When I was working at the University I was the primary DBA on the system for the student and Employee ID card. This card was swiped for access to dorms, parking, buildings etc as well as it was hooked up to a student accounts for cafeteria, laundry, etc and the numbers were used for websites access. There was a server at each of the three main campus throughout the state and the data was replicated via transactional replication. Being it was a university it was a Database Application that had to have all the business logic in the database as we had to open it up to any platform or data access technology that the individual campuses, departments wanted to use.
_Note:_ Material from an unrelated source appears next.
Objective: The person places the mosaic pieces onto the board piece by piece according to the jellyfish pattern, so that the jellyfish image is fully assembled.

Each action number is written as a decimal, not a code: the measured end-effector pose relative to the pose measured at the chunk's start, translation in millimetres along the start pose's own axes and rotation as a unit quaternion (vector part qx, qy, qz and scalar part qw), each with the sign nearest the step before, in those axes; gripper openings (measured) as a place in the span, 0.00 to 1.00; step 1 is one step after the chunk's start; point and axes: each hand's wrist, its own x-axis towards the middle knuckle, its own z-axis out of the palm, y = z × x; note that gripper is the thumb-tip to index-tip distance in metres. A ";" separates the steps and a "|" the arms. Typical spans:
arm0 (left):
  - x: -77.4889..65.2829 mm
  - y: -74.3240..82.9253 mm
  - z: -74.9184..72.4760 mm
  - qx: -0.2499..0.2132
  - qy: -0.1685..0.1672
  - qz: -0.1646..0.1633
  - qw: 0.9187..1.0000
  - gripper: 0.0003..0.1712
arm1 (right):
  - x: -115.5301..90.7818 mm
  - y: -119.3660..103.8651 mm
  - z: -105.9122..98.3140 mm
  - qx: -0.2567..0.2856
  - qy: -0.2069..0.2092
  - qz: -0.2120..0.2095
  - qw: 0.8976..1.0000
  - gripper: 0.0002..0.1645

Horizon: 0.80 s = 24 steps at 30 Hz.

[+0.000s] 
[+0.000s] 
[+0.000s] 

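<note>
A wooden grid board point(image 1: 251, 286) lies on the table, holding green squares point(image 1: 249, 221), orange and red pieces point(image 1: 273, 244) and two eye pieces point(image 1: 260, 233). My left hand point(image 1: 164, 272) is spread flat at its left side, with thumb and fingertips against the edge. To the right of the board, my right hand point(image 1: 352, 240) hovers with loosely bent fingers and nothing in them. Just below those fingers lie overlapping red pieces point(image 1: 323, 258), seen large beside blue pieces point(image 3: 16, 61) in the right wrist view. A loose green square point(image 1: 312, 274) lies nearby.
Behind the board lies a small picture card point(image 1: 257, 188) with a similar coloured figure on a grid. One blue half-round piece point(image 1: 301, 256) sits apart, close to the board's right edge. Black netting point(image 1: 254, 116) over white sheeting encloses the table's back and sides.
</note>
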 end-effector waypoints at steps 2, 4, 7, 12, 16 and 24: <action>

However if the server was down or unavailable for any reason there were certain applications that didn’t cache data like the cafeteria services. Our service window which allowed downtime was Sunday mornings from 2 am to 4 am. This was run on Windows NT 4.0/SQL 7.0. We eventually migrating to new machines running Windows 2003/SQL 2000 and then upgraded to SQL 2005. Shortly after the upgrade to 2005 we went live with a new version which included utilization of service broker and clr and encryption. So in a little over a year we did a platform migration a platform upgrade and an application upgrade without missing any of target dates or times or affecting out users. Our core technical team was 4 people that was managing the entire process including communication to clients. Documenting and scripting each step along with running multiple tests and involving our clients in the tests as well to set everyone’s expectations made the whole thing a success.
I don’t think I’ll be shocking anyone by saying that in the consulting world sometimes you go onto projects in areas or technologies that you aren’t necessarily an expert in and therefore are sometimes learning on the job. For example I knew DTS fairly well, however when I went on my first gig that was teaching and doing SSIS I wasn’t extremely knowledgeable about it. However I crammed and learned about SSIS and the client was extremely happy with what I brought to the table. So sometimes when I’m billed out as an expert, knowing how to get up to speed and being able to is just as important a skill to have. And twitter has made that just more easier and fun!
Anyway that’s the two that really come to mind.